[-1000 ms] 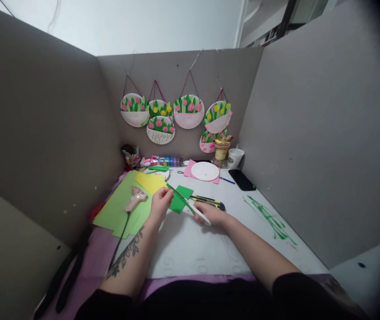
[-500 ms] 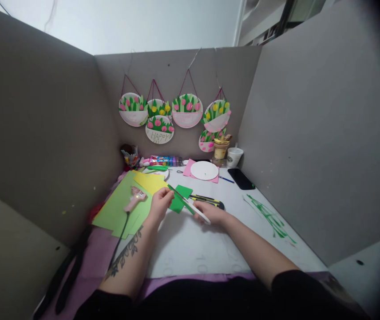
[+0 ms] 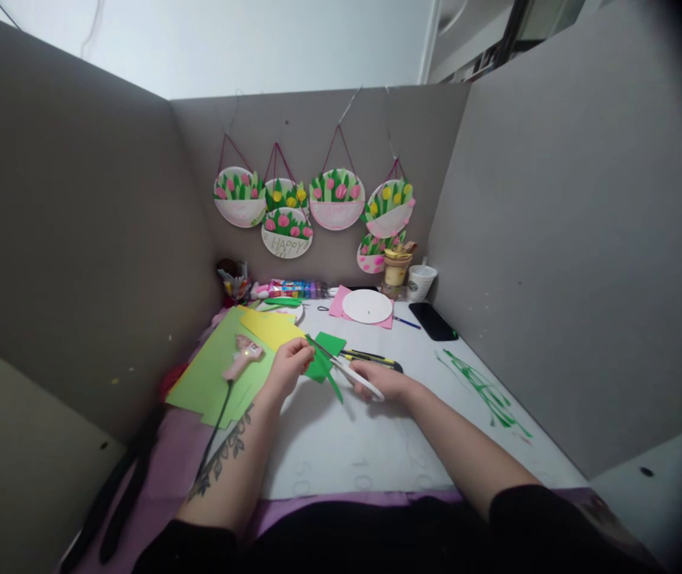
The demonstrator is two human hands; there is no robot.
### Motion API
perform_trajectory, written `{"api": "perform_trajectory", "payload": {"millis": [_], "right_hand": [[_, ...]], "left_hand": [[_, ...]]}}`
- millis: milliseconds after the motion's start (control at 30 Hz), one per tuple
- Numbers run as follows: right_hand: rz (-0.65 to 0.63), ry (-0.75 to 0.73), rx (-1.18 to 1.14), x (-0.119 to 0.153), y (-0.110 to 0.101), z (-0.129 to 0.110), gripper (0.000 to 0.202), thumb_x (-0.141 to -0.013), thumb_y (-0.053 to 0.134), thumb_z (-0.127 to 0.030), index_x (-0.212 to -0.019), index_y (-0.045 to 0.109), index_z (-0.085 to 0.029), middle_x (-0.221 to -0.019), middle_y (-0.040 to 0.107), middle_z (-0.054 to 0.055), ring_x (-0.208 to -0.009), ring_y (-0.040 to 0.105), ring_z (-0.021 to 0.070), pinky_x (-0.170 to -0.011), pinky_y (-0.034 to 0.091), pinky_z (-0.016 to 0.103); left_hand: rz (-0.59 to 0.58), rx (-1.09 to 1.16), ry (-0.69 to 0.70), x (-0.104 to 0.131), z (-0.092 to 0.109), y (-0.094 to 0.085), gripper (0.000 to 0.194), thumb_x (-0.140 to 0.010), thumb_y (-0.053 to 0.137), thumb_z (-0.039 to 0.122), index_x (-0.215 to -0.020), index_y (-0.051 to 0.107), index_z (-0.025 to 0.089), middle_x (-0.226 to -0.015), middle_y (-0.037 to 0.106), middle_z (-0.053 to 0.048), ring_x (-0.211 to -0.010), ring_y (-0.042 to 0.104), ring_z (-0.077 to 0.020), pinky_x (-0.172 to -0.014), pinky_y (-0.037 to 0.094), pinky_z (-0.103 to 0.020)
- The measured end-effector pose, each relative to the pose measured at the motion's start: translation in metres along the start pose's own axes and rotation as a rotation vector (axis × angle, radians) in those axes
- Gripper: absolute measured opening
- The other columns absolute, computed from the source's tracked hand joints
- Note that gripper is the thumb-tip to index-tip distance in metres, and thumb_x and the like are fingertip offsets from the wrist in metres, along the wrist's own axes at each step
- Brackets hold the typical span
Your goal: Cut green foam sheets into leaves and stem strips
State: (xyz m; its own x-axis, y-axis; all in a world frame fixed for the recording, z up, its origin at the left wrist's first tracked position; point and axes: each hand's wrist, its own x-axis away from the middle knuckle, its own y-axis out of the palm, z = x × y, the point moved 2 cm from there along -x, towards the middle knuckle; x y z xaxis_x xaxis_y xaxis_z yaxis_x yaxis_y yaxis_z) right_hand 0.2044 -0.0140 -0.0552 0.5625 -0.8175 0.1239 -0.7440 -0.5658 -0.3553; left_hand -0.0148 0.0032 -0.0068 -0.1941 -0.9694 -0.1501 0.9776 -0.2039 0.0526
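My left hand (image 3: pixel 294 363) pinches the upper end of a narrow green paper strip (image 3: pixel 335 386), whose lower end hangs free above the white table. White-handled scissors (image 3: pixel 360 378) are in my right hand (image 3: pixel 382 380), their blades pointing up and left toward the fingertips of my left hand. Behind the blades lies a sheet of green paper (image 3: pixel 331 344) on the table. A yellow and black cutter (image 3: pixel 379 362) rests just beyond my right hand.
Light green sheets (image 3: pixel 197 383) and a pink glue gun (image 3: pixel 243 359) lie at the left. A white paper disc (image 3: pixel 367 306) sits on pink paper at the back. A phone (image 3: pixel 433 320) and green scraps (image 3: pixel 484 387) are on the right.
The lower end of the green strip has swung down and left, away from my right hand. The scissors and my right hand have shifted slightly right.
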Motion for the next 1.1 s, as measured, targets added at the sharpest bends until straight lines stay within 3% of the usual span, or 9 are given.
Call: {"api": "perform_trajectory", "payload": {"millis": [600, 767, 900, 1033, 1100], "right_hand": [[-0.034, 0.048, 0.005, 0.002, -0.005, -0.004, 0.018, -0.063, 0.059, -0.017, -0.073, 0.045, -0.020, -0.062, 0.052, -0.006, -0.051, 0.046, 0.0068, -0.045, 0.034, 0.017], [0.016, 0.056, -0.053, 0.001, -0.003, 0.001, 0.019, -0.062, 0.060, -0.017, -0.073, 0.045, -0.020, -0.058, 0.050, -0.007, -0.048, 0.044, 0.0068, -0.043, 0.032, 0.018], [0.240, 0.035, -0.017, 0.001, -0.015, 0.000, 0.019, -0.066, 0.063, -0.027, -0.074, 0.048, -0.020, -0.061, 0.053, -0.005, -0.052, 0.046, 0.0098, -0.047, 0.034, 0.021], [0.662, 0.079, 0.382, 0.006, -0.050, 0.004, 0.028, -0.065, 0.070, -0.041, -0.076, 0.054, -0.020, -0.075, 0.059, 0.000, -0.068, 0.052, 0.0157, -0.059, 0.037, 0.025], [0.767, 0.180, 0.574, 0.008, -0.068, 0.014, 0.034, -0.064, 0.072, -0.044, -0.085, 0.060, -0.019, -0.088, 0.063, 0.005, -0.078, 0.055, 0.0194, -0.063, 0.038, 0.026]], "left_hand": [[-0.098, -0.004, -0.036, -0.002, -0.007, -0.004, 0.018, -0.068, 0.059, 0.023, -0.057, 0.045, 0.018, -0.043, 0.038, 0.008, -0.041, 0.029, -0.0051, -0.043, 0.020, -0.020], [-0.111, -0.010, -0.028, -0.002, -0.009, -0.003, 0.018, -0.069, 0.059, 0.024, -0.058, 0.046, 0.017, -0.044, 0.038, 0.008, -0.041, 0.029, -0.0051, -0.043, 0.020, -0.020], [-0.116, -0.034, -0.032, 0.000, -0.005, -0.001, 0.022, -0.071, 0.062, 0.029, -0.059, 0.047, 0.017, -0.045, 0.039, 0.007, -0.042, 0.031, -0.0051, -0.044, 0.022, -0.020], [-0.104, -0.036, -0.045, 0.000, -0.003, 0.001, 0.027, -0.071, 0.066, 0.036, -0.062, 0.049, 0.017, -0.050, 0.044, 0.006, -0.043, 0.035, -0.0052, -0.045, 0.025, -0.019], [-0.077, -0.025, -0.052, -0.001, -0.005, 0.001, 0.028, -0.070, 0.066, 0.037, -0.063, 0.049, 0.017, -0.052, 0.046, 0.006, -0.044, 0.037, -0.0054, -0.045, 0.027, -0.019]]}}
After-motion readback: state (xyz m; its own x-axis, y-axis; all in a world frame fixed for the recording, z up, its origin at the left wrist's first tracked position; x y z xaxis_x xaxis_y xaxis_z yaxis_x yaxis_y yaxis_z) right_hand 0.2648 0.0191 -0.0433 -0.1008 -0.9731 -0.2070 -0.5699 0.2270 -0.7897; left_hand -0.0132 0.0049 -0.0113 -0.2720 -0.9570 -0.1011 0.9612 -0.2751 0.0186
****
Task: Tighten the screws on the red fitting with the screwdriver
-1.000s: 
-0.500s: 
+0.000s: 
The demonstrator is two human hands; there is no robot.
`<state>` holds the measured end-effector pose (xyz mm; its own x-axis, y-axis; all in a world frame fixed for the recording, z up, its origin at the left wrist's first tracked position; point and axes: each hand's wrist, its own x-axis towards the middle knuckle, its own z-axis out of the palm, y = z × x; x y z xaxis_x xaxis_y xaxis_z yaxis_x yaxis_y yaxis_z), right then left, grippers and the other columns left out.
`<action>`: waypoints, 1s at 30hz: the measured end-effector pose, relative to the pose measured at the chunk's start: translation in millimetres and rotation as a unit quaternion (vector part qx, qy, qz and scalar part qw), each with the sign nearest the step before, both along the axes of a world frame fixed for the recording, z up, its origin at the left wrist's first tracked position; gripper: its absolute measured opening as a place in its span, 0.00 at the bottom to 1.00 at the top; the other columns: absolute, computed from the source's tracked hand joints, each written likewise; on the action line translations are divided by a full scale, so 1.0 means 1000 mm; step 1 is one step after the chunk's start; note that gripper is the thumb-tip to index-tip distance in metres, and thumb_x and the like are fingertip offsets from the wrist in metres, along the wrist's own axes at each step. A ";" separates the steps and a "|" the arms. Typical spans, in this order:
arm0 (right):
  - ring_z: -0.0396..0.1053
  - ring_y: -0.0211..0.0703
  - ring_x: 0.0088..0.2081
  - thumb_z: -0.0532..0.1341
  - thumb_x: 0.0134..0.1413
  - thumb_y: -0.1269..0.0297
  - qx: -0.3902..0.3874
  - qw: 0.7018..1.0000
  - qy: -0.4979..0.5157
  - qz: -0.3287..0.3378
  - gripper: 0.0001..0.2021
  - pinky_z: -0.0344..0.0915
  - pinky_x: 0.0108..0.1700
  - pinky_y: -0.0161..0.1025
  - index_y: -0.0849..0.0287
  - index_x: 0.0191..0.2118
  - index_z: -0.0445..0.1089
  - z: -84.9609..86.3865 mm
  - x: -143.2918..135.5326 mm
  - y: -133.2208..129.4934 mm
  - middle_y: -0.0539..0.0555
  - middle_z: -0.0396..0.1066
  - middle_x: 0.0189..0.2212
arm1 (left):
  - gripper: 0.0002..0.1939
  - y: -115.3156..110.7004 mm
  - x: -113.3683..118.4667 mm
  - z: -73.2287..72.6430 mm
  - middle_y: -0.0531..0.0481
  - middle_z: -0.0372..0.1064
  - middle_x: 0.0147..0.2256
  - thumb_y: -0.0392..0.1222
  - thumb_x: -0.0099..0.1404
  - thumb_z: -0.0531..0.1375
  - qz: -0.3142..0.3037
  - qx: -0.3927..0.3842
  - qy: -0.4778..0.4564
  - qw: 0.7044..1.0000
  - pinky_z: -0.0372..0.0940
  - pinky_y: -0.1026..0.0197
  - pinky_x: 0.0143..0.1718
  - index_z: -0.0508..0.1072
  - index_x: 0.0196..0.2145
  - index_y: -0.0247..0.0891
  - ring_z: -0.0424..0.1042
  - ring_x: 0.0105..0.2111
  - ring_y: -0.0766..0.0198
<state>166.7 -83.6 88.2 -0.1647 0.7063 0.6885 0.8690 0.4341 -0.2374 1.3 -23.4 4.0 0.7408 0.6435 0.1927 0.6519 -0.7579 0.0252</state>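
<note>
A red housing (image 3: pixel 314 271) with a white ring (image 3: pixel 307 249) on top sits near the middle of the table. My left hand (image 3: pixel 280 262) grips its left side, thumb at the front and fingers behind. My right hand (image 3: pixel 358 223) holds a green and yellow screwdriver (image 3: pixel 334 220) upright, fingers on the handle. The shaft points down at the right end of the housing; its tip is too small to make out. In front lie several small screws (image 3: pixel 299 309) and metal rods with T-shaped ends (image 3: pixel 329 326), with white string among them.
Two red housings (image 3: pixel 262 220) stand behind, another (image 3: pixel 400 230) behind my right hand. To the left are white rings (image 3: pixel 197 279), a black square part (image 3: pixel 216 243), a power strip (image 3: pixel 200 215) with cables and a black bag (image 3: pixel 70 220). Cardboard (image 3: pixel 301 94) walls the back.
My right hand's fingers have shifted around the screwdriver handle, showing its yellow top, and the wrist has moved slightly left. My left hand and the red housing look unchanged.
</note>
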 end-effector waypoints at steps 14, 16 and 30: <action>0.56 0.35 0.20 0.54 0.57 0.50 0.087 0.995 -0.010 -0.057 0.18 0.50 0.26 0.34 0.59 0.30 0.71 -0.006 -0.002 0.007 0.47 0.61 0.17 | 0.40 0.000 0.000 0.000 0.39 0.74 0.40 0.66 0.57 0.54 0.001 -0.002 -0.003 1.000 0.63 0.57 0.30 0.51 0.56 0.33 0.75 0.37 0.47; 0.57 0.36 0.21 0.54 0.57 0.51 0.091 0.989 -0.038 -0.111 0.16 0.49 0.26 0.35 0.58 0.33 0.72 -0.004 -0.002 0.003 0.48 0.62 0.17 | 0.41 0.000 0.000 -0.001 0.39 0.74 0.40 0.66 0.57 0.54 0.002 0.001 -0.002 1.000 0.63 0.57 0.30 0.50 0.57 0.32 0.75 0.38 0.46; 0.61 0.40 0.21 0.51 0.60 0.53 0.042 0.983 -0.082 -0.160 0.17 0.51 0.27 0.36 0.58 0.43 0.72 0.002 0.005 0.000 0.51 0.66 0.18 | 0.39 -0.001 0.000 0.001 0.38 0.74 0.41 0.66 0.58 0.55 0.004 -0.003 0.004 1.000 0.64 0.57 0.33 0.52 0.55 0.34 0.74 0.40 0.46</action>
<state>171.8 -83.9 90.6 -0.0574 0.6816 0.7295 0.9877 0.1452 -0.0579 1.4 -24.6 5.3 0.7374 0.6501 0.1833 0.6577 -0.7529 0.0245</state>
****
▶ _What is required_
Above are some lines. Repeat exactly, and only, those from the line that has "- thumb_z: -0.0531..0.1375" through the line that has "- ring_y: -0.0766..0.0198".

▶ _Solution to the exercise_
  - thumb_z: -0.0531..0.1375
  - qz: -0.3142..0.3037
  - qx: -0.3927..0.3842
  - qy: -0.4778..0.4564
  - qw: 0.7044..1.0000
  - pinky_z: -0.0372..0.0940
  - pinky_y: -0.1026..0.0197
  - pinky_x: 0.0143..0.1718
  - index_z: -0.0508..0.1072
  - index_x: 0.0196..0.2145
  - index_y: -0.0247..0.0891
  - ring_z: -0.0424..0.1042
  - ring_x: 0.0105..0.2111
  - ring_y: -0.0766..0.0198

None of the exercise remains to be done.